Great Britain's speedway stars are riding on the crest of a wave after they stormed into the World Cup final at a packed Arlington Stadium last night.

While the Brits go marching on to Poole on Saturday, defending champions Sweden must do it all again, along with last night's other losers, Poland, in Thursday's race-off, also at Poole.

Britain, in charge for most of the night, finished with 58 points, while Sweden were beaten on 50, Poland finished with 39 and no-hopers Hungary with six.

The home side's hero was former Eastbourne favourite Mark Loram, who set the stadium alight on his return to his old stamping ground.

Loram roared to a scintillating 15-point maximum in arguably the best individual display seen at the Sussex track for many years.

Loram was Britain's only winner in the first nine heats, beating Sweden's Andreas Jonsson and Poland's Tomasz Gollob in the opener and then clocking the fastest time of the night, 56.0sec, in heat six to beat Peter Karlsson and Greg Walasek, who had both won first time out.

Two more Loram victories, over Mikael Max and Jarek Hampel in heats 11 and 16, were the prelude to his best when he trounced Tony Rickardsson, Sweden's multi-world champion and track record-holder, in heat 21.

Loram set the tone, and once his team-mates began to sing from the same hymn sheet, there was no turning back.

Sweden led briefly by a point after heat eight, but three wins on the bounce in 10, 11 and 12 by Lee Richardson, Loram and David Norris put the home nation in the driving seat.

None of the main contenders was ever going to be knocked out of the competition last night.

Hungary, like Italy in tonight's second event at Arlington which features Australia, Denmark and the Czech Republic, were only there to make up the numbers.

Predictably, their points all came gift-wrapped courtesy of other people's misdemeanours, three tape exclusions, two falls and an engine failure.

What this was really all about was putting down a marker, and Britain did that superbly by claiming the one automatic final spot while the others now have to fight over the scraps.

Even the sight of their main rivals wheeling a couple of jokers out of the pits failed to upset them.

Gollob's win over Joe Screen in heat 13 did net six points, but it was not long before the Poles faded from the front line.

Sweden blundered by nominating Jonsson, who was duly beaten by Scott Nicholls, in the next race when Rickardsson would have been a far better bet in the one after.

While Loram was undoubtedly the star, Britain's strength was in the team's all-round display.

Eastbourne skipper Norris completed a hat-trick of wins with a brilliant last-gasp effort over Gollob in heat 22, while Nicholls also finished with three in a row.

Screen was the only rider not to win a race, but he didn't let the side down, producing some of the most exciting action of the night with a couple of sublime overtakes.

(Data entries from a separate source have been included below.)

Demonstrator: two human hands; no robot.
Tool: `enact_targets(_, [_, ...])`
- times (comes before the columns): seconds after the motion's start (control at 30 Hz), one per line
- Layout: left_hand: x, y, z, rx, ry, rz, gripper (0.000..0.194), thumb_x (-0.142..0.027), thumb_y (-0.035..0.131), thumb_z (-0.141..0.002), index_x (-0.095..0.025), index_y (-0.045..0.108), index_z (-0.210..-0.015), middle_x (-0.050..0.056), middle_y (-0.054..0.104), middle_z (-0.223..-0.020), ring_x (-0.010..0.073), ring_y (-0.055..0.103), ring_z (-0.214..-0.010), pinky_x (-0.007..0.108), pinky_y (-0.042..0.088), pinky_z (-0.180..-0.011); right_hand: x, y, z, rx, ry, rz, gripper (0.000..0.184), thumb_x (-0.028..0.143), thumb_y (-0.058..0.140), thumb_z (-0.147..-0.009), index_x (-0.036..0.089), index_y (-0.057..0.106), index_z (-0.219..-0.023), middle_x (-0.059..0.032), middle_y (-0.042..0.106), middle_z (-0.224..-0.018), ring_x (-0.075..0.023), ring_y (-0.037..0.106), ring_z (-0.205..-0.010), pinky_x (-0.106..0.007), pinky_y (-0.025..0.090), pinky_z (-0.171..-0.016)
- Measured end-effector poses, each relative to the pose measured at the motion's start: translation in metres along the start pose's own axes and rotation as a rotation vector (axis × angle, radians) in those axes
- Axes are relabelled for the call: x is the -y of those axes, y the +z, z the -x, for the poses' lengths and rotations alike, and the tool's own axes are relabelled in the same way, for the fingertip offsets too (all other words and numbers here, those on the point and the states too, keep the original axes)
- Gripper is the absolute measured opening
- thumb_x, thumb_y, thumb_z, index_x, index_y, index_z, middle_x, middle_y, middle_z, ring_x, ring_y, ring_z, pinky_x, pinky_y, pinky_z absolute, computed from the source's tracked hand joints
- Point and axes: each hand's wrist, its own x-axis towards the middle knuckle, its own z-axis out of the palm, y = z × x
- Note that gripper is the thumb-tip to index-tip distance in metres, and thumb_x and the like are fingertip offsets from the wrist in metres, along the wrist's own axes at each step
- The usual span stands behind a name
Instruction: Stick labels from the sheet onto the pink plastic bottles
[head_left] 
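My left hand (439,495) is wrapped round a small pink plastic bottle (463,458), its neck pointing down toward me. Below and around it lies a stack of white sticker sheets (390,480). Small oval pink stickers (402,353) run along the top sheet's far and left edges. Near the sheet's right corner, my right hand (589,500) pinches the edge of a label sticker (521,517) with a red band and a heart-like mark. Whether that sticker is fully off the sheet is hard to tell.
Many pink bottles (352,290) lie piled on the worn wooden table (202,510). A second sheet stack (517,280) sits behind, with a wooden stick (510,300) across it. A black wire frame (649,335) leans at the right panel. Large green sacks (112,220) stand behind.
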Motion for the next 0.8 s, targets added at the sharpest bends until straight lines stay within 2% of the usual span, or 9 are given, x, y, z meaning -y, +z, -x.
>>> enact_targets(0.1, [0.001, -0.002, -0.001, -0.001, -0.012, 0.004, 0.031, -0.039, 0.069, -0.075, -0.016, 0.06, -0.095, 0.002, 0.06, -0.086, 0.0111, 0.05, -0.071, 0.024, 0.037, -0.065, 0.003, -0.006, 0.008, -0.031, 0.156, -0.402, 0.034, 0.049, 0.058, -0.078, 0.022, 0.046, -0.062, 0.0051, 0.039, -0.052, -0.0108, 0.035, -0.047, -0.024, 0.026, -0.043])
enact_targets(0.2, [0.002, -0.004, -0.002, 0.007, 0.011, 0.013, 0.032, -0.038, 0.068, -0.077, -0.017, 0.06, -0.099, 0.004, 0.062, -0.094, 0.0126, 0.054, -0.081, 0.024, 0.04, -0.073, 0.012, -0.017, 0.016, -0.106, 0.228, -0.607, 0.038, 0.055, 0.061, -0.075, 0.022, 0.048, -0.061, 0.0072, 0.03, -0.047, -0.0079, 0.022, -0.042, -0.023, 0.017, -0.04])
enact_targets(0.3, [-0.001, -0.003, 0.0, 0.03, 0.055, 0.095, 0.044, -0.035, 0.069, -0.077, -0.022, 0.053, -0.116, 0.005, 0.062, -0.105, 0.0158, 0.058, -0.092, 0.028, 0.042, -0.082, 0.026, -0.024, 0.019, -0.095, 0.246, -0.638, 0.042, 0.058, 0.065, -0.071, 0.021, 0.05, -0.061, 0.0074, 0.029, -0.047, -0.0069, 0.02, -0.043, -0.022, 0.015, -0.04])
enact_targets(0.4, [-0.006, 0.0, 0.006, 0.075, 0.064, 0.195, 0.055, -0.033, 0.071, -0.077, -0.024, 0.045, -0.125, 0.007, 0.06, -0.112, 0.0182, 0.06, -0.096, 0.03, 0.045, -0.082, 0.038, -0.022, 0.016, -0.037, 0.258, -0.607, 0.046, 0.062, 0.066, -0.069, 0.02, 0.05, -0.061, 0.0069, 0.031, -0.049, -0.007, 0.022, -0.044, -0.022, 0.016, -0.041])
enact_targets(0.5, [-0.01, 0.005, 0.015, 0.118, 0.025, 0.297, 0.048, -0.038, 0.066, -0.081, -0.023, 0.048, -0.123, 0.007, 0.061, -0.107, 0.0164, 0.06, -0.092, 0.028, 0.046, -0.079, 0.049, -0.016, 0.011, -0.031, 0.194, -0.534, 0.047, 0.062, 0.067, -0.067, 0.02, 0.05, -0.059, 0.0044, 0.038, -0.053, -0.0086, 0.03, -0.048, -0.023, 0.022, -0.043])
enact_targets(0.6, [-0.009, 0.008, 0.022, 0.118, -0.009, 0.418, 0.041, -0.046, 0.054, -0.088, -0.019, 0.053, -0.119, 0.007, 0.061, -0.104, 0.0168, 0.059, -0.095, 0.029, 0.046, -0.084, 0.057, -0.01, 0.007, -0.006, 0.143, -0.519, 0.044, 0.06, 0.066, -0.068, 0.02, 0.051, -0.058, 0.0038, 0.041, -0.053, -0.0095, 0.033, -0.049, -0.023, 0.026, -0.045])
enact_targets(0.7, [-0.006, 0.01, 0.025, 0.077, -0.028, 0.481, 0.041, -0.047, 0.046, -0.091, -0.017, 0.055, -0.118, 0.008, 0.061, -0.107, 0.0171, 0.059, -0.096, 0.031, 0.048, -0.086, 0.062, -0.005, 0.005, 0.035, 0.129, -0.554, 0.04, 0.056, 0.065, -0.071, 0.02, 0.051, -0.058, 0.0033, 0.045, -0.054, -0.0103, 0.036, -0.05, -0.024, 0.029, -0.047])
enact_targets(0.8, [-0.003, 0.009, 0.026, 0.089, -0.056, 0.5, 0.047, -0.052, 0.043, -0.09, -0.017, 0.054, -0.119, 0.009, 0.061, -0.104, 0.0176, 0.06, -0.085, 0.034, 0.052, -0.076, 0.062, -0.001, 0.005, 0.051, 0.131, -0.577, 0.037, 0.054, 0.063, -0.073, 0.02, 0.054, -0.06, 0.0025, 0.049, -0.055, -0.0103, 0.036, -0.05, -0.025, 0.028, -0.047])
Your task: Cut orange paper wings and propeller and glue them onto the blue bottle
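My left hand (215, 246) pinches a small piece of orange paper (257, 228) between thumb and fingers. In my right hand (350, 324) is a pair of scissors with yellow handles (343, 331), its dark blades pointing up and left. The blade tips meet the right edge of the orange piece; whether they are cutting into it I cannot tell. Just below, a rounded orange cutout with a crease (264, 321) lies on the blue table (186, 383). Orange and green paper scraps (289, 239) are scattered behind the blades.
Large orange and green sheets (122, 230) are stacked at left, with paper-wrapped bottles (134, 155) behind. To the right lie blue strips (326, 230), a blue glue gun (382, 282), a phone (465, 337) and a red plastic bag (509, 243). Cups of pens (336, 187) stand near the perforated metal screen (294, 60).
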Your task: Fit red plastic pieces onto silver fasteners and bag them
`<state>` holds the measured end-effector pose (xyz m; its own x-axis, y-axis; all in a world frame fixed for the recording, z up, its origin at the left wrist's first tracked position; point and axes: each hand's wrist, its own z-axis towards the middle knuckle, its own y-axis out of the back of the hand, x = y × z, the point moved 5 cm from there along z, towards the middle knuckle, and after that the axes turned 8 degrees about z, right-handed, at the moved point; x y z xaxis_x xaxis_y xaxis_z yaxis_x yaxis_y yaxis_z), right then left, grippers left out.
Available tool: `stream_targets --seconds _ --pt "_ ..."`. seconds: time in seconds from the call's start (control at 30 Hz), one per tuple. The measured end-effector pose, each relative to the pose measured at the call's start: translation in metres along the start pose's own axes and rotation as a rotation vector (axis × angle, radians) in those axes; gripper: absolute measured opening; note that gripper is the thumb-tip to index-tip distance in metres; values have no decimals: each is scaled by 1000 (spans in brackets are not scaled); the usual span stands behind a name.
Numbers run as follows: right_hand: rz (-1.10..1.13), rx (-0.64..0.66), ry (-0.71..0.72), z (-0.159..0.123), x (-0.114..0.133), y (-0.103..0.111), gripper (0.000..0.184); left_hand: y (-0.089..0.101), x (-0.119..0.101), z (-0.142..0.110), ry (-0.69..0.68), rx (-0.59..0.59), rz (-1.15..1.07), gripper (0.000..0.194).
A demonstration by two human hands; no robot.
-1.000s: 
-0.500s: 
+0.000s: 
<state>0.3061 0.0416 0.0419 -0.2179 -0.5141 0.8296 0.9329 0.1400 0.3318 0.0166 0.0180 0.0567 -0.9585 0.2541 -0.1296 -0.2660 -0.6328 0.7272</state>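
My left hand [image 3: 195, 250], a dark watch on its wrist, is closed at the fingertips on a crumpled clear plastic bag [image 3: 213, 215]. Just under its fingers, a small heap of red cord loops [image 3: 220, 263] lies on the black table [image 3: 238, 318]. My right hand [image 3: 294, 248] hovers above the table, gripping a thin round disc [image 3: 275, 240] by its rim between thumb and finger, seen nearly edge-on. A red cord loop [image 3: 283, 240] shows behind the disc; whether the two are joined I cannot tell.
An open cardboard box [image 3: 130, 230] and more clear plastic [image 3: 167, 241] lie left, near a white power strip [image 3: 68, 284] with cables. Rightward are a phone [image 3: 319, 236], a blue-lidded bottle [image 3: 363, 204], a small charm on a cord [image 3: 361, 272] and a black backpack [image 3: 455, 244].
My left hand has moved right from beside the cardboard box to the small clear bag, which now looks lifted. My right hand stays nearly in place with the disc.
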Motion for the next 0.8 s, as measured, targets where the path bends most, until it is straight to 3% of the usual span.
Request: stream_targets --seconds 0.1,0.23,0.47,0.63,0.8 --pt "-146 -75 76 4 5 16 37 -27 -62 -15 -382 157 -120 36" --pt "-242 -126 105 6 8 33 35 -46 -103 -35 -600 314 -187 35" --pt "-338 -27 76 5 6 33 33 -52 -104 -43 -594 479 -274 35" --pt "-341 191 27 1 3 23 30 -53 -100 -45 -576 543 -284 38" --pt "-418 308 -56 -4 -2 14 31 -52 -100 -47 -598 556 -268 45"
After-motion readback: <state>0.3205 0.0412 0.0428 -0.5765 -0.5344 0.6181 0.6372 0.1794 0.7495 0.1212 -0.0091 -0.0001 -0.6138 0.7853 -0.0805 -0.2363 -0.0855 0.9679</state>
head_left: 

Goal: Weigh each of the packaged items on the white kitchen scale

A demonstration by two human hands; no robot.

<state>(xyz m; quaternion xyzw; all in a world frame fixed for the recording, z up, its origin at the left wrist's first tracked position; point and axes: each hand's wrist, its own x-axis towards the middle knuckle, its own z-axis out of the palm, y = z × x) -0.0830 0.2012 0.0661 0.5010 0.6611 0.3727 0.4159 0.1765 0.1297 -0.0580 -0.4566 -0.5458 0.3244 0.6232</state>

It was Screen who made certain of Britain's passage to Poole with a tremendous second place in heat 23 after Norris had brought the house down by beating Gollob.

It was never easy, but the British riders held their nerve when it mattered after Sweden and Poland had both threatened in the early stages.

Only two points separated the three teams with nine heats gone.

Norris took a flyer on the straight while trying to pass Antonio Lindback in heat seven, and it took ten of the 25 races before anyone except Loram got in front to notch a British victory.

Once they did, the home side were dominant, with Britain winning ten of the remaining 16 races.